FLOOD’s Best Records of 2016 (So Far)

It's been six months already?

Not that we’re pessimists around here, but 2016 has been a terrible year. Mass shootings have continued unabated. We’ve lost mega-watt stars. The strangely biohazardous Olympics are looming—looming! The Olympics!—in August. And, oh yeah—we’re about to head into the home stretch of the most depressing election cycle in recent memory.

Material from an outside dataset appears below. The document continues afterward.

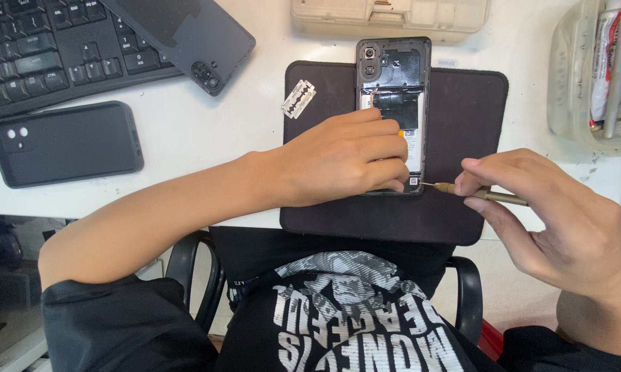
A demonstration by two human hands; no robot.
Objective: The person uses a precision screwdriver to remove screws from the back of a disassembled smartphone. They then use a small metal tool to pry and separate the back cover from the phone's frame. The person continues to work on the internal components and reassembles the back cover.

“Music,” Kanye West sings on Chance the Rapper’s Coloring Book, “is all we’ve got.” And while it’s hard to imagine even the warmth of Chance’s smile being able to melt the cold heart of Donald Trump, it is true that the best music of 2016 has helped us to cope with the world around us. It’s a world that ANOHNI depicts with intermixed ferocity and sadness on HOPELESSNESS, her collaboration with Hudson Mohawke and Oneohtrix Point Never, and its imminent destruction forms the backdrop of A Moon Shaped Pool, Radiohead’s strongest record since 2007’s In Rainbows. Anderson .Paak and Chance himself both put out records built on high-blast, soulful joy that refuses to let itself be cowed by the outside world. Algerian guitar group Imarhan are spinning a cosmopolitan take on Tuareg guitar music, itself born out of great suffering.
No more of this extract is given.